■ **SOURCE INFORMATION**
________________________________________

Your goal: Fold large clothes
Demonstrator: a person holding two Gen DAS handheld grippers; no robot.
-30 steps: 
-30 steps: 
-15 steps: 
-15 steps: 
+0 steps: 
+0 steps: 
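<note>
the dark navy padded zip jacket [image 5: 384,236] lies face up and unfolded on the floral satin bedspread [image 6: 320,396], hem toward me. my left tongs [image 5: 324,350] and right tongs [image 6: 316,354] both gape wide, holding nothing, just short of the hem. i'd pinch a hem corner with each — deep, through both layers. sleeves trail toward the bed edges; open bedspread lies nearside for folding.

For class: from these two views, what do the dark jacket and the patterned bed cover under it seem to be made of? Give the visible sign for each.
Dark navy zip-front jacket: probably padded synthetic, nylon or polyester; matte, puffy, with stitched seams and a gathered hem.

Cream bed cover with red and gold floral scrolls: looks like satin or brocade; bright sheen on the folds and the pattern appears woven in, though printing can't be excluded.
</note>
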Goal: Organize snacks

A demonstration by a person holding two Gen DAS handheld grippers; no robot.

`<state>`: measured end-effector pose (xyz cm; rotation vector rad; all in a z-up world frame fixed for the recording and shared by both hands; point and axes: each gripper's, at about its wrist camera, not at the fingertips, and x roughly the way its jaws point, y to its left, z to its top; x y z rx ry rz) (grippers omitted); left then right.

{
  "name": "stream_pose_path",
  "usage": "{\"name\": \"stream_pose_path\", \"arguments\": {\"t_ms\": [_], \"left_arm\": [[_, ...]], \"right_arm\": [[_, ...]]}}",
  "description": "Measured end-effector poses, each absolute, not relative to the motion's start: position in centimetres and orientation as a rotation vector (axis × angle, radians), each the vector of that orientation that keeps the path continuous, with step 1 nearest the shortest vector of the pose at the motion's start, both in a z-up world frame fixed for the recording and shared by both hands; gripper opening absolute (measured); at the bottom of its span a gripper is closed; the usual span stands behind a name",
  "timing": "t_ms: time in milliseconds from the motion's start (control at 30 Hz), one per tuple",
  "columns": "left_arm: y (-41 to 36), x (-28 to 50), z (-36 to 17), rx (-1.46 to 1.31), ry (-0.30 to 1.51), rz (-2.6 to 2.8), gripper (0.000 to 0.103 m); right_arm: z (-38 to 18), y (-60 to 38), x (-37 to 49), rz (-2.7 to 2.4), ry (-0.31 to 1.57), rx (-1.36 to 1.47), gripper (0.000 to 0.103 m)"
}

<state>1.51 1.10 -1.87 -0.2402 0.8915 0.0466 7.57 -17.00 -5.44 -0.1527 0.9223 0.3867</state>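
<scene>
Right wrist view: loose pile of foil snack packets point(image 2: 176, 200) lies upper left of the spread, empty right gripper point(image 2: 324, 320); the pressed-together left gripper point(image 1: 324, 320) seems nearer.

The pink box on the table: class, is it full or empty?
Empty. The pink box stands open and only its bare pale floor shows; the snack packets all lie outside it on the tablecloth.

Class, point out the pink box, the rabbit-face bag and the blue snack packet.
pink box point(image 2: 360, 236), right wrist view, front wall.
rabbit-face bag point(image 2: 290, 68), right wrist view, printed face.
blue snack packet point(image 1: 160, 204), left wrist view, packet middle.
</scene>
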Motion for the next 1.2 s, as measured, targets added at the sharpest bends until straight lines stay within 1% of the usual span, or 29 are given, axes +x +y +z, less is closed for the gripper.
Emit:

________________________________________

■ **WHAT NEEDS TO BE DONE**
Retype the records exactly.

■ **EXPECTED OUTPUT**
Your goal: Fold large clothes
Demonstrator: a person holding two Gen DAS handheld grippers; no robot.
-30 steps: 
-30 steps: 
-15 steps: 
-15 steps: 
+0 steps: 
+0 steps: 
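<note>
the dark navy padded zip jacket [image 5: 384,236] lies face up and unfolded on the floral satin bedspread [image 6: 320,396], hem toward me. my left tongs [image 5: 324,350] and right tongs [image 6: 316,354] both gape wide, holding nothing, just short of the hem. i'd pinch a hem corner with each — deep, through both layers. sleeves trail toward the bed edges; open bedspread lies nearside for folding.

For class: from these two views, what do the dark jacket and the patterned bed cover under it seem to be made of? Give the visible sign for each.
Dark navy zip-front jacket: probably padded synthetic, nylon or polyester; matte, puffy, with stitched seams and a gathered hem.

Cream bed cover with red and gold floral scrolls: looks like satin or brocade; bright sheen on the folds and the pattern appears woven in, though printing can't be excluded.
</note>
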Goal: Organize snacks

A demonstration by a person holding two Gen DAS handheld grippers; no robot.

`<state>`: measured end-effector pose (xyz cm; rotation vector rad; all in a z-up world frame fixed for the recording and shared by both hands; point and axes: each gripper's, at about its wrist camera, not at the fingertips, and x roughly the way its jaws point, y to its left, z to its top; x y z rx ry rz) (grippers omitted); left then right.

{
  "name": "stream_pose_path",
  "usage": "{\"name\": \"stream_pose_path\", \"arguments\": {\"t_ms\": [_], \"left_arm\": [[_, ...]], \"right_arm\": [[_, ...]]}}",
  "description": "Measured end-effector poses, each absolute, not relative to the motion's start: position in centimetres and orientation as a rotation vector (axis × angle, radians), each the vector of that orientation that keeps the path continuous, with step 1 nearest the shortest vector of the pose at the motion's start, both in a z-up world frame fixed for the recording and shared by both hands; gripper opening absolute (measured); at the bottom of its span a gripper is closed; the usual span stands behind a name",
  "timing": "t_ms: time in milliseconds from the motion's start (control at 30 Hz), one per tuple",
  "columns": "left_arm: y (-41 to 36), x (-28 to 50), z (-36 to 17), rx (-1.46 to 1.31), ry (-0.30 to 1.51), rz (-2.6 to 2.8), gripper (0.000 to 0.103 m); right_arm: z (-38 to 18), y (-60 to 38), x (-37 to 49), rz (-2.7 to 2.4), ry (-0.31 to 1.57), rx (-1.36 to 1.47), gripper (0.000 to 0.103 m)"
}

<state>1.51 1.10 -1.87 -0.2402 0.8915 0.0466 7.57 -17.00 -5.44 -0.1527 0.9223 0.3867</state>
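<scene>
Right wrist view: loose pile of foil snack packets point(image 2: 176, 200) lies upper left of the spread, empty right gripper point(image 2: 324, 320); the pressed-together left gripper point(image 1: 324, 320) seems nearer.

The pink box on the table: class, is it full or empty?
Empty. The pink box stands open and only its bare pale floor shows; the snack packets all lie outside it on the tablecloth.

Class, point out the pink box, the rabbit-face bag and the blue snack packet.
pink box point(image 2: 360, 236), right wrist view, front wall.
rabbit-face bag point(image 2: 290, 68), right wrist view, printed face.
blue snack packet point(image 1: 160, 204), left wrist view, packet middle.
</scene>
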Motion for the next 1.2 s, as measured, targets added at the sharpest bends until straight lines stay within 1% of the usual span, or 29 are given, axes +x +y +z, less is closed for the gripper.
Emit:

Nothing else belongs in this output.